Now, turning to guidance. For the full year 2009, we are reiterating our adjusted EBITDA guidance of growth of 10% to 15% over 2008. This equates to full year adjusted EBITDA in the range of $38.5 million to $40.5 million. Even our year-to-date performance and our visibility into the back half of the year, we are initiating full year revenue guidance in the range of $98 million to $102 million.

For the third quarter of 2009, we expect revenues in the range of $25 million to $25.8 million and adjusted EBITDA in the range of $10 million to $10.7 million.

And with that, we would like to open up the call for your questions.

Question-and-Answer Session


(Operator Instructions) Your first question comes from the line of Christa Quarles - Thomas Weisel Partner Group.

Christa Quarles - Thomas Weisel Partner Group

First question, I guess, is if I recall correctly, I think Q1 X auto ecommerce was up

30% and I think you are talking about up to 7% which is obviously still better than the market but I was wondering if you could highlight what may have slowed down, you mentioned finance and I was curious. I think you picked up than with last period. If you could just highlight what happened there and also in the context of what we have seen from competitors like [being great] and a couple of others?

Bob Brisco

Sure. Hi Christa! Alright, in Q1, our overall growth in the consumer end division was 30% but inclusive of acquisition, so the same store sales growth was about 10%. But in Q2, the comparable numbers have been about 13% overall with the acquisition but including them about 7%. So that picked up on your question, yet the organic growth rates on the same store sales basis declined a little bit from about 10% to about 7% and we saw a bit of easing in the consumer financial electronics areas that I spoke about earlier in the call, primarily those were starting too long. We expect the last easier numbers in there and some other factors on the same store sales basis in the second half. So, we expect Q3 and Q4 to show better results on the same store sale basis in the 7% that we posted in Q2.

Christa Quarles - Thomas Weisel Partner Group

Okay. And then in terms of just quantifying the lift on the licensing side from Q2 to Q3 to trying to get better handle on the magnitude.

Bob Brisco

Yes.
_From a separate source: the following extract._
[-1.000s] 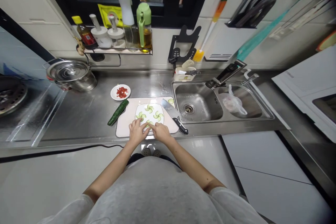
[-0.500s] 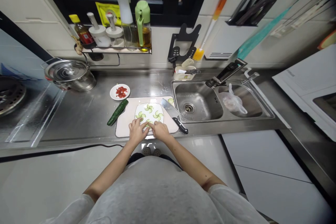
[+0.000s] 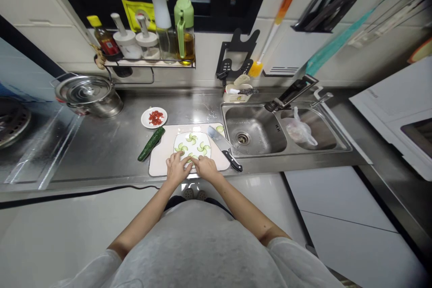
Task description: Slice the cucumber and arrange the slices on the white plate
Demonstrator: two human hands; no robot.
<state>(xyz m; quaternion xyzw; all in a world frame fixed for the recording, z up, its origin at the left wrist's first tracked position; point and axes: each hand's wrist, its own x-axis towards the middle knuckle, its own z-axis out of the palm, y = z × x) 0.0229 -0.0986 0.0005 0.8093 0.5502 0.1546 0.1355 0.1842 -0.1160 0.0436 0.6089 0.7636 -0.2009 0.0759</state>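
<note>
A white square plate (image 3: 198, 138) lies on the pale cutting board (image 3: 162, 157), bearing pale green cucumber slices (image 3: 192, 138) in pinwheel shapes. At the plate's near edge my left hand (image 3: 176, 167) and my right hand (image 3: 205, 167) meet with curled fingers, their fingertips closed on slices of another pinwheel, which they partly hide. A kitchen knife (image 3: 222, 146) rests on the board's right side, its black handle past the edge. One loose slice (image 3: 220, 129) is at the far right corner. Left of the board lies a dark green cucumber (image 3: 151, 144).
A small white dish (image 3: 144, 119) of chopped red pieces stands behind the board. A lidded steel pot (image 3: 97, 99) is at the left. To the right is a double sink (image 3: 256, 130) with a plastic bag (image 3: 299, 130). A bottle rack (image 3: 148, 65) hangs on the wall.
The view has shifted very slightly. Both hands stay at the near edge of the plate, with barely visible finger movement.
</note>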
We can offer some guidance there. So, Scott offered guidance of about $25 million to $25.8 million in Q3. So the midpoint of that is up roughly $2 million from Q2 and the way to think of that is we expect roughly half of that growth quarter-over-quarter the coming licensing division and a lot of that is from Autodata contracts that have been recently won. The other half would come from the consumer internet division and then just to play your question out in the Q4 as well, if you will and we guided Q4 because we have given you full year in Q3 of course and the mix is a little different in Q4. The sequential growth in Q4 over Q3, we expect to be more weighted towards consumer internet on the basis of seasonality of some of our acquisitions flats away. We are seeing things beginning to perform in the second half. So much more weighted towards consumer internet than the licensing division in Q4. Does that help?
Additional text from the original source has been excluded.